§ **Problem requirements**:
Without the pictures, restate all of the data below word for word.

<<<<

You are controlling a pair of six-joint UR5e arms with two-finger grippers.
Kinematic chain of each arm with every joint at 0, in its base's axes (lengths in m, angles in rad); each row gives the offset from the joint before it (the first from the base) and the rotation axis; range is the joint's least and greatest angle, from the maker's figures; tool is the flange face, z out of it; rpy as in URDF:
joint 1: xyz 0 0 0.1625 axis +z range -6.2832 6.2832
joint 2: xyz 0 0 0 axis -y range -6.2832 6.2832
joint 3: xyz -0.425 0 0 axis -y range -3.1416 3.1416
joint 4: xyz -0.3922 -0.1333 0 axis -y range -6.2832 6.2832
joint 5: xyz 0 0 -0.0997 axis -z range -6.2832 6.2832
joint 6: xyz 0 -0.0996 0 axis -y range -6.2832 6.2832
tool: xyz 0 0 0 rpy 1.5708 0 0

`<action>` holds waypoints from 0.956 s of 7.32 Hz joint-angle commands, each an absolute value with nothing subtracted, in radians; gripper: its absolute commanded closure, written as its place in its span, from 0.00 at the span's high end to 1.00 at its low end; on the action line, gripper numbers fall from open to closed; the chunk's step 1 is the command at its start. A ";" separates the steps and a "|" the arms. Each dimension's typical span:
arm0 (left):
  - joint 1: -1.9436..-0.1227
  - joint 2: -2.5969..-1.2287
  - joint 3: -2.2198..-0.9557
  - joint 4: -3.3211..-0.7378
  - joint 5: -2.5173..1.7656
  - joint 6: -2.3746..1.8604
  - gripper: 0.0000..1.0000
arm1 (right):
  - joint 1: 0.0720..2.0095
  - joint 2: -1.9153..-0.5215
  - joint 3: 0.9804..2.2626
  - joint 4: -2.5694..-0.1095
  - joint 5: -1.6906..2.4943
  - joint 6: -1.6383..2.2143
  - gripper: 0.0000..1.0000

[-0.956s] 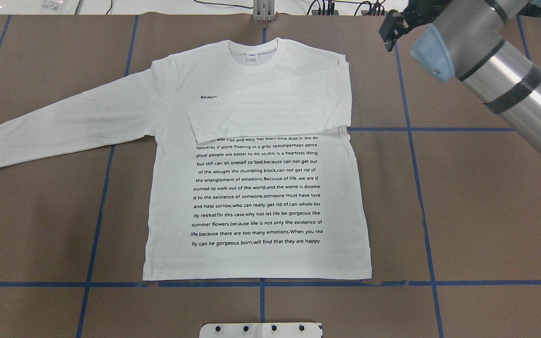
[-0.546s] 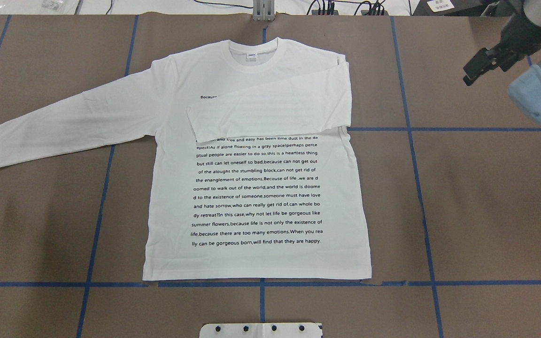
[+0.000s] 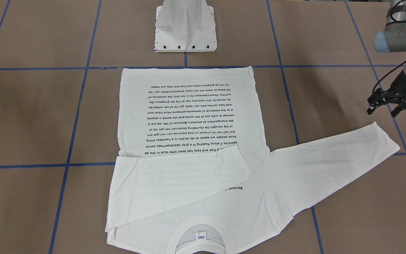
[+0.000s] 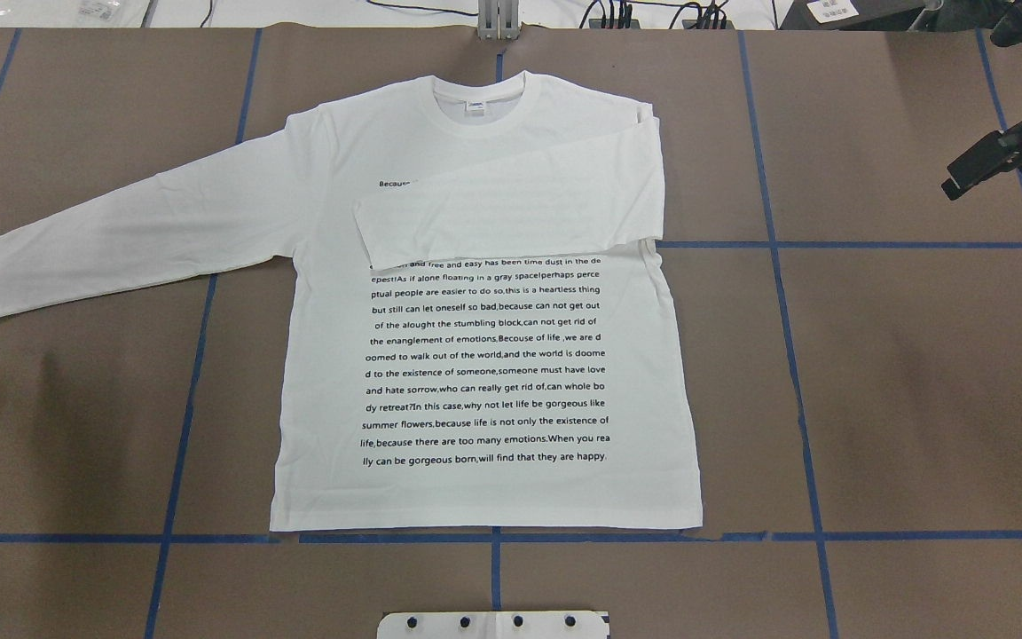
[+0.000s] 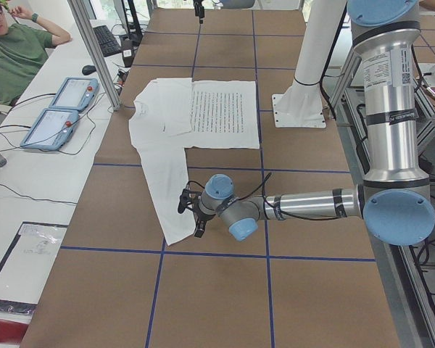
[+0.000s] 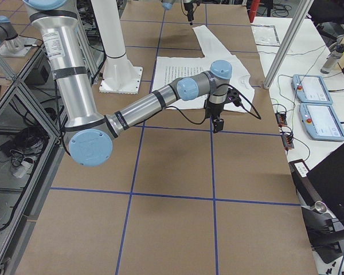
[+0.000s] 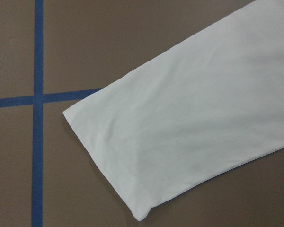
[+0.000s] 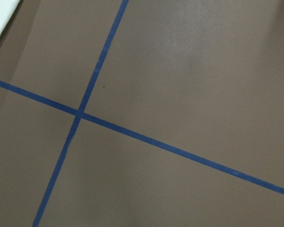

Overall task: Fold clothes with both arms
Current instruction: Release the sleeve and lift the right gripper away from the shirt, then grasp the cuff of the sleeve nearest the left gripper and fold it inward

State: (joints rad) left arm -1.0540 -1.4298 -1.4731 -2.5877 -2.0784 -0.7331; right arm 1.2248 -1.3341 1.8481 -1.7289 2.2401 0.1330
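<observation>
**White T-shirt (image 4: 484,355) laid flat mid-counter, one sleeve folded in, both grippers off to the sides.**

Shirt is spread text-side up on the brown counter (image 4: 919,399), w/ hem toward the white pedestal base (image 3: 185,31) and collar (image 4: 480,120) at the far end. Sleeve on robot's R (image 4: 511,213) is folded across the chest, so the top text lines are covered. The other sleeve is stretched flat toward robot's L. L gripper (image 3: 382,110) is held just beside that sleeve's cuff (image 7: 113,156), fingers (image 3: 374,101) spread apart w/ nothing between them; contact w/ cloth can't be told. R gripper (image 4: 977,169) is held over bare counter, well apart from the shirt; whether it is released or clenched can't be told.
</observation>
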 commanded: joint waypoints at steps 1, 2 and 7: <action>-1.039 -1.501 -1.395 -2.589 -2.069 -0.735 1.00 | 1.226 -1.338 1.850 -1.729 2.240 0.133 1.00; -1.032 -1.509 -1.388 -2.589 -2.069 -0.732 1.00 | 1.226 -1.336 1.850 -1.729 2.238 0.133 1.00; -0.999 -1.505 -1.379 -2.588 -2.068 -0.729 0.80 | 1.226 -1.338 1.852 -1.729 2.238 0.133 1.00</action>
State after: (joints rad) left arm -1.0109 -1.5066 -1.3834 -2.5872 -2.0679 -0.7289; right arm 1.2256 -1.3363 1.8508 -1.7288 2.2380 0.1336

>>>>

§ **Written solution**:
You are controlling a pair of six-joint UR5e arms with two-finger grippers.
Kinematic chain of each arm with every joint at 0, in its base's axes (lengths in m, angles in rad); each row gives the offset from the joint before it (the first from the base) and the rotation axis; range is the joint's least and greatest angle, from the maker's figures; tool is the flange face, z out of it; rpy as in URDF:
joint 1: xyz 0 0 0.1625 axis +z range -6.2832 6.2832
joint 2: xyz 0 0 0 axis -y range -6.2832 6.2832
joint 3: xyz -0.425 0 0 axis -y range -3.1416 3.1416
joint 4: xyz -0.3922 -0.1333 0 axis -y range -6.2832 6.2832
joint 5: xyz 0 0 -0.0997 axis -z range -6.2832 6.2832
joint 6: xyz 0 -0.0996 0 axis -y range -6.2832 6.2832
tool: xyz 0 0 0 rpy 1.5708 0 0

`<action>` holds waypoints from 0.956 s of 7.32 Hz joint-angle commands, each an absolute value with nothing subtracted, in radians; gripper: its absolute commanded closure, written as its place in its span, from 0.00 at the span's high end to 1.00 at its low end; on the action line, gripper numbers fall from open to closed; the chunk's step 1 is the command at its start. A ";" separates the steps and a "|" the arms. Each dimension's typical span:
arm0 (left):
  - joint 1: -1.9436..-0.1227
  - joint 2: -2.5969..-1.2287
  - joint 3: -2.2198..-0.9557
  - joint 4: -3.3211..-0.7378
  - joint 5: -2.5173..1.7656
  - joint 6: -2.3746..1.8604
  - gripper: 0.0000..1.0000
arm1 (right):
  - joint 1: 0.0720..2.0095
  - joint 2: -1.9153..-0.5215
  - joint 3: 0.9804..2.2626
  - joint 4: -2.5694..-0.1095
  - joint 5: -1.6906..2.4943
  - joint 6: -1.6383..2.2143
  - gripper: 0.0000..1.0000

[-0.956s] 
[-0.546s] 
[+0.000s] 
[+0.000s] 
[+0.000s] 
[+0.000s] 
[+0.000s] 
[+0.000s] 

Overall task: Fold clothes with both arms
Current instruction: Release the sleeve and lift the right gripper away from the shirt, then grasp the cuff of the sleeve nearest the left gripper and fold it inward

State: (joints rad) left arm -1.0540 -1.4298 -1.4731 -2.5877 -2.0784 -0.7331; right arm 1.2248 -1.3341 1.8481 -1.7289 2.2401 0.1330
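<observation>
**White T-shirt (image 4: 484,355) laid flat mid-counter, one sleeve folded in, both grippers off to the sides.**

Shirt is spread text-side up on the brown counter (image 4: 919,399), w/ hem toward the white pedestal base (image 3: 185,31) and collar (image 4: 480,120) at the far end. Sleeve on robot's R (image 4: 511,213) is folded across the chest, so the top text lines are covered. The other sleeve is stretched flat toward robot's L. L gripper (image 3: 382,110) is held just beside that sleeve's cuff (image 7: 113,156), fingers (image 3: 374,101) spread apart w/ nothing between them; contact w/ cloth can't be told. R gripper (image 4: 977,169) is held over bare counter, well apart from the shirt; whether it is released or clenched can't be told.
</observation>
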 commanded: joint waypoints at steps 1, 2 and 7: <action>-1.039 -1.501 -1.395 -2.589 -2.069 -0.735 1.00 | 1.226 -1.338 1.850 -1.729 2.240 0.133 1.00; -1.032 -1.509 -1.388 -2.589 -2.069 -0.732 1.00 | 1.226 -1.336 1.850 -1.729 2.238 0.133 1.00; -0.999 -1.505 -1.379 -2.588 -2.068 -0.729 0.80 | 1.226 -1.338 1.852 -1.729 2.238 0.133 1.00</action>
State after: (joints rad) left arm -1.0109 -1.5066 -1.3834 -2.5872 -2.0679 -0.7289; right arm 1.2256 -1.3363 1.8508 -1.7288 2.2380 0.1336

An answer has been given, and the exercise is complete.